CHINA> Social Security Fund In Spotlight
China concerned with security fund management following scandal
(Xinhua)
Updated: 2006-09-30 11:42
BEIJING -- Concerns have arisen over the management of social security funds in China following a scandal in which a Shanghai municipal official, who was responsible for the city pension fund, is being investigated on charges of receiving bribes.

Zhu Junyi, director of the Shanghai Municipal Bureau of Labour and Social Security, has been stripped of his post while the investigation continues. He is suspected of misconduct involving a 3.2-billion-yuan loan of city funds to toll road operator Fuxi Investment Holding Co.

The social security fund has been growing at an annual rate of 20 percent in China. And the fund had exceeded 1.8 trillion yuan (about US$230.44 billion) by 2005, accounting for 10 percent of the country's gross domestic product (GDP) for the same year, according to the Chinese Ministry of Labor and Social Security.

In the meantime, the country has also set aside 200 billion yuan as the strategic reserve for the national social security fund. And corporate annuities from 24,000 profit-making enterprises across the country have surged to 68 billion yuan.

"As the country expands its reform of the pension insurance system, the social security fund has been snowballing, so the task to supervise and manage the fund will remain arduous," said an official with the ministry.

According to the official, who asked not to be identified, at least 16 billion yuan out of the massive social security fund have been embezzled since 1998.

"Some of the embezzled funds can never be recovered," said the official.

Under China's current social security framework, working employees are entitled to benefits of five main insurance programs - pension, unemployment, medical treatment, injury at work, and pre-and postal-natal care if the employees are female.

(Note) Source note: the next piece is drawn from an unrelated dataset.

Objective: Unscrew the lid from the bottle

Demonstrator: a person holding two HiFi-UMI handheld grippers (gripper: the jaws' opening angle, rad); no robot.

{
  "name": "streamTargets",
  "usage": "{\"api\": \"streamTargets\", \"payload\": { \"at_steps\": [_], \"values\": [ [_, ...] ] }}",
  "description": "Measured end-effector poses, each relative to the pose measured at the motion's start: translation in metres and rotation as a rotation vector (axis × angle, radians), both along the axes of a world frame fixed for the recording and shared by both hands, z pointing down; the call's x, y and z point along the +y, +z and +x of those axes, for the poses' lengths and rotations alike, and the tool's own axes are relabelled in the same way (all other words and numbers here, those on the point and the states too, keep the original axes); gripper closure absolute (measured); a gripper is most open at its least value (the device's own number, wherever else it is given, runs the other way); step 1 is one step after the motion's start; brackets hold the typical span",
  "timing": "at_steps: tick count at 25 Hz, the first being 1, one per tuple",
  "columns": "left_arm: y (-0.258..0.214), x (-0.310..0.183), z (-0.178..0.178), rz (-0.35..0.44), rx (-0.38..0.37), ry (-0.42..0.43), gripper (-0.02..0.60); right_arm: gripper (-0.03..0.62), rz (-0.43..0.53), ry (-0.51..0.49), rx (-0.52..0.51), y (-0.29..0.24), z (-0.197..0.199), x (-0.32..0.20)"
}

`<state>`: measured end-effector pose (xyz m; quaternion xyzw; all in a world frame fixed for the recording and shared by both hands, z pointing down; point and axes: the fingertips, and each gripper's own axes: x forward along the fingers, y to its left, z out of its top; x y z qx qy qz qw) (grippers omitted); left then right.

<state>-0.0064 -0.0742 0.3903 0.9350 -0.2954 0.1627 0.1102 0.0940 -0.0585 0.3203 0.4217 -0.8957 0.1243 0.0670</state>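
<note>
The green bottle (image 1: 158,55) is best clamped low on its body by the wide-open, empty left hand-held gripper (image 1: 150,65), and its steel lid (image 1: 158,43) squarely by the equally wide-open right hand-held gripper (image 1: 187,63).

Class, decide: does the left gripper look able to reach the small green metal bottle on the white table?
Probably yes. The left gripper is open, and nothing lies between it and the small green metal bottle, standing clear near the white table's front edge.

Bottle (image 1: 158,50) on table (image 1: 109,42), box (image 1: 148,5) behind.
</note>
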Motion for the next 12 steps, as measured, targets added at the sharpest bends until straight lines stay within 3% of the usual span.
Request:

Apart from funding by the government, the social insurance programs also receive contributions from both employers and employees, who put into the funds every month.

He Ping, head of the China Academy of Labor and Social Security, said, "A noticeable problem with the social security fund is the investment and operation aspect," said He, who shunned purchases of the state treasury bonds citing low returns of less than two percent.

In the past, large sums from the social security fund were placed with major banks. But as the savings deposits from ordinary people have continued to rise, banks have showed reluctance to taking in deposits at a negotiable rate, He said.

He suggested experiments should be made in investing social security funds in highly lucrative business sectors such as transportation, power development, petroleum or even in construction of some major infrastructure projects, since the country's fledgling capital market is volatile and risky.